* [Stored data]
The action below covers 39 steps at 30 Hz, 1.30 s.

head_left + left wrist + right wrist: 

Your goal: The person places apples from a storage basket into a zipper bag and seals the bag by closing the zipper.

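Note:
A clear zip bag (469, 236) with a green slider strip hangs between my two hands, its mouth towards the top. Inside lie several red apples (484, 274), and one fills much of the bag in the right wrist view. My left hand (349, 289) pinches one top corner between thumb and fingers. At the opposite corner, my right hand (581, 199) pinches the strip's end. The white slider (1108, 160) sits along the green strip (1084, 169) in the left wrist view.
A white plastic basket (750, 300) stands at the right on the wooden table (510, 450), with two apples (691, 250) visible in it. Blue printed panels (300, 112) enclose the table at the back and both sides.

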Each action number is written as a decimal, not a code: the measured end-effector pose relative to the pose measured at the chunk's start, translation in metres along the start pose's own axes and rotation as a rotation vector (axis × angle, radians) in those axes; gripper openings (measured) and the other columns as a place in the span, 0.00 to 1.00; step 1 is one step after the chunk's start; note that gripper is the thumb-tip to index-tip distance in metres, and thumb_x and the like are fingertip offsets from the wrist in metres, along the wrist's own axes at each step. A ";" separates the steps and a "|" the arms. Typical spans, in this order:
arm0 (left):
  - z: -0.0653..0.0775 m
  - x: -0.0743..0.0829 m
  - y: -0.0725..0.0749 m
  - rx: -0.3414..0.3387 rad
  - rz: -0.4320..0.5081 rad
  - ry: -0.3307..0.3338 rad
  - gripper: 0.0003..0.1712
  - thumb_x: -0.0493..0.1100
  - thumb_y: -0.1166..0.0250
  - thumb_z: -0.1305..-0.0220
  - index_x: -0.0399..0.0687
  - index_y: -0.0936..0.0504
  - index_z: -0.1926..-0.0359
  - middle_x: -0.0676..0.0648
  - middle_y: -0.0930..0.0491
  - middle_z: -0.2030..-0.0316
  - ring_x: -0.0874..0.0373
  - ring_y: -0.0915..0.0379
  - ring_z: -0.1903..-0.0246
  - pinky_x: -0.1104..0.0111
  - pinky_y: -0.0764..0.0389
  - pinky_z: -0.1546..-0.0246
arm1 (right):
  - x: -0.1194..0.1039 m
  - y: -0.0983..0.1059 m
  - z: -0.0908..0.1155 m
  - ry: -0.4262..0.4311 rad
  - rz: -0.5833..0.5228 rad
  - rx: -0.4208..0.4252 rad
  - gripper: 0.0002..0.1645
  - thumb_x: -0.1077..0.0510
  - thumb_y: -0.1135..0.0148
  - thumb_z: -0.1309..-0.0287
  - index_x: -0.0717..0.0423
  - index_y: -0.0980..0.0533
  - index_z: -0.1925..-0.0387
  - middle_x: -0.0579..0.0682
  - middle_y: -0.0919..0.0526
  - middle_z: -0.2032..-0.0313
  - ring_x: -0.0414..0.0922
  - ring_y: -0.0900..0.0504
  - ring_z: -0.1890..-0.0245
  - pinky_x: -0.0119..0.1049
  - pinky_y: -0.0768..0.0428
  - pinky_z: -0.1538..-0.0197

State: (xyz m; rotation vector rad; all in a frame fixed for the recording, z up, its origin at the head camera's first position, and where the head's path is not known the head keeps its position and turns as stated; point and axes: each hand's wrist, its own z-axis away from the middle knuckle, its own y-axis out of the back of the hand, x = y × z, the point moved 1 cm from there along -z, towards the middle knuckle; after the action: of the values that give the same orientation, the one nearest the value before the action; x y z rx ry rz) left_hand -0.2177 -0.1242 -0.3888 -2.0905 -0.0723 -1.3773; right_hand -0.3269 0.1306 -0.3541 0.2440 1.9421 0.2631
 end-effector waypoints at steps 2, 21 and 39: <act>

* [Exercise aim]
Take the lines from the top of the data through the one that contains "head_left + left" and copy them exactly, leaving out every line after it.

* [Worked solution]
The action below covers 39 steps at 30 Hz, 1.30 s.

head_left + left wrist + right wrist: 

This concludes the response to the exercise.